***** Material provided *****
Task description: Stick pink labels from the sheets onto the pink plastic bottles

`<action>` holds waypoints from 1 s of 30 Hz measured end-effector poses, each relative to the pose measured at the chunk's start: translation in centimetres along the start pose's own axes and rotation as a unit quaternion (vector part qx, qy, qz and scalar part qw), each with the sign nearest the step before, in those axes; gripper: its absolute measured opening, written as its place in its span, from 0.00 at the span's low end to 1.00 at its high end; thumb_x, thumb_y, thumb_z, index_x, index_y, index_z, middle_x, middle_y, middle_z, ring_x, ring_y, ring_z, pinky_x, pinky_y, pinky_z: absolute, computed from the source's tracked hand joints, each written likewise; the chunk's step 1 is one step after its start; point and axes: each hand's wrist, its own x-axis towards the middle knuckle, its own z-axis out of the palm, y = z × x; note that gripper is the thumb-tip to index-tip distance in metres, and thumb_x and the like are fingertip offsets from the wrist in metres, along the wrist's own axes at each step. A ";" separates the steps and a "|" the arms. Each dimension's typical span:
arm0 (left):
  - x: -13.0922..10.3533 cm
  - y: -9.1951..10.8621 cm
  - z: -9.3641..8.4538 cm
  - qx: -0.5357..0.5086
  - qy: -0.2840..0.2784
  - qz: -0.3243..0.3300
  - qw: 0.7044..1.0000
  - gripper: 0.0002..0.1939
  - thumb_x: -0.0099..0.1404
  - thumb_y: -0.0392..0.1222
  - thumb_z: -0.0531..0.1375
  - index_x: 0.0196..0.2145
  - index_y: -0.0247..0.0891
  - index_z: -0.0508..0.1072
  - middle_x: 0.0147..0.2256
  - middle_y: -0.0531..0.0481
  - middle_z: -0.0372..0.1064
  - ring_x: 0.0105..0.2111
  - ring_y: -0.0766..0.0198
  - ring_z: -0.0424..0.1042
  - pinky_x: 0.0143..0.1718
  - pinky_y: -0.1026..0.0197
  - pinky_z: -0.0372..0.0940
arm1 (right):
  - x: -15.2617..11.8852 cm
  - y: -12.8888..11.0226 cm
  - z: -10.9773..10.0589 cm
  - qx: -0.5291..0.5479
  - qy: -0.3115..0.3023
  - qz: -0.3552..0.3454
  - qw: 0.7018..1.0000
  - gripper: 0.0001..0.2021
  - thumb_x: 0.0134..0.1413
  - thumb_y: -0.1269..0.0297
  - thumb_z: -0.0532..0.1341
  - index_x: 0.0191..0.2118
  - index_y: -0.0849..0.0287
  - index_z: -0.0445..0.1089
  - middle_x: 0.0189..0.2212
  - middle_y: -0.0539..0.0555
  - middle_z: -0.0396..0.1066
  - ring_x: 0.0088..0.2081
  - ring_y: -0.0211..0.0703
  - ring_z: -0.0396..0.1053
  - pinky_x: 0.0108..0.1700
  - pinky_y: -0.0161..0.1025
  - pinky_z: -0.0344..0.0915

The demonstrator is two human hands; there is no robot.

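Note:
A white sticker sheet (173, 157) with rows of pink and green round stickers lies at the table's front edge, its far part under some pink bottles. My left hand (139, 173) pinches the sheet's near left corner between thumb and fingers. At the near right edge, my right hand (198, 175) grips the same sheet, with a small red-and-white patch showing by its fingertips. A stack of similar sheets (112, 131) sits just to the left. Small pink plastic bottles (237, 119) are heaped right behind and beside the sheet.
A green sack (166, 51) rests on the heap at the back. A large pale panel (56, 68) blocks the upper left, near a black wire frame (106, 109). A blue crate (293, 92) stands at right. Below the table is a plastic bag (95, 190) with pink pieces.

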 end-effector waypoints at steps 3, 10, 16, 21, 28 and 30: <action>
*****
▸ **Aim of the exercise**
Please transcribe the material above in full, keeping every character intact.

▸ **Exercise response**
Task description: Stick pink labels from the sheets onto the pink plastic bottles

`<action>` holds waypoints from 1 s of 30 Hz measured end-effector poses, each relative to the pose measured at the chunk's start: translation in centimetres along the start pose's own axes and rotation as a unit quaternion (vector part qx, qy, qz and scalar part qw), each with the sign nearest the step before, in those axes; gripper: its absolute measured opening, written as its place in its span, from 0.00 at the span's low end to 1.00 at its high end; thumb_x, thumb_y, thumb_z, index_x, index_y, index_z, middle_x, middle_y, middle_z, ring_x, ring_y, ring_z, pinky_x, pinky_y, pinky_z: absolute, computed from the source's tracked hand joints, each written likewise; the chunk's step 1 is one step after its start; point and axes: each hand's wrist, its own x-axis towards the middle knuckle, its own z-axis out of the palm, y = z × x; note that gripper is the thumb-tip to index-tip distance in metres, and thumb_x and the like are fingertip offsets from the wrist in metres, along the wrist's own axes at each step. A ";" separates the steps and a "|" the arms. Each dimension's typical span:
arm0 (left):
  - x: -13.0922..10.3533 cm
  - y: -9.1951..10.8621 cm
  - z: -9.3641..8.4538 cm
  - qx: -0.5357..0.5086
  - qy: -0.2840..0.2784
  - qz: -0.3243..0.3300
  - qw: 0.7044..1.0000
  - gripper: 0.0002..0.1939
  - thumb_x: -0.0099..0.1404
  - thumb_y: -0.0392..0.1222
  - thumb_z: -0.0531..0.1375
  - index_x: 0.0196..0.2145
  - index_y: -0.0247..0.0891
  - index_z: -0.0508..0.1072
  - middle_x: 0.0147..0.2256
  - middle_y: -0.0531..0.0481
  - middle_z: -0.0372..0.1064
  - ring_x: 0.0105..0.2111
  - ring_y: -0.0766..0.0198
  - ring_z: -0.0424..0.1042
  - pinky_x: 0.0143..0.1718
  - pinky_y: -0.1026..0.0197
  - pinky_z: -0.0372..0.0940
arm1 (right):
  - x: -15.2617..11.8852 cm
  - y: -12.8888..11.0226 cm
  - z: -10.9773..10.0589 cm
  - qx: -0.5291..0.5479
  - qy: -0.3115..0.3023
  - qz: -0.3552..0.3454
  - qw: 0.7018..1.0000
  - gripper: 0.0001..0.2021
  - thumb_x: 0.0134..0.1413
  - thumb_y: -0.1269..0.0297
  - thumb_z: -0.0532..0.1341
  - index_x: 0.0191..0.2118
  - index_y: -0.0849..0.0287
  - index_z: -0.0445..0.1089
  - middle_x: 0.0189..0.2212
  - middle_y: -0.0539..0.0555
  - middle_z: -0.0396..0.1066
  - ring_x: 0.0088..0.2081
  - ring_y: -0.0211..0.0703
  - ring_z: -0.0396..0.1053
  - pinky_x: 0.0108..0.1700
  - pinky_y: -0.0161..0.1025
  - pinky_z: -0.0344..0.0915

The demonstrator is two human hands; there is no robot.

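Note:
A white sticker sheet (173, 157) with rows of pink and green round stickers lies at the table's front edge, its far part under some pink bottles. My left hand (139, 173) pinches the sheet's near left corner between thumb and fingers. At the near right edge, my right hand (198, 175) grips the same sheet, with a small red-and-white patch showing by its fingertips. A stack of similar sheets (112, 131) sits just to the left. Small pink plastic bottles (237, 119) are heaped right behind and beside the sheet.
A green sack (166, 51) rests on the heap at the back. A large pale panel (56, 68) blocks the upper left, near a black wire frame (106, 109). A blue crate (293, 92) stands at right. Below the table is a plastic bag (95, 190) with pink pieces.
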
 end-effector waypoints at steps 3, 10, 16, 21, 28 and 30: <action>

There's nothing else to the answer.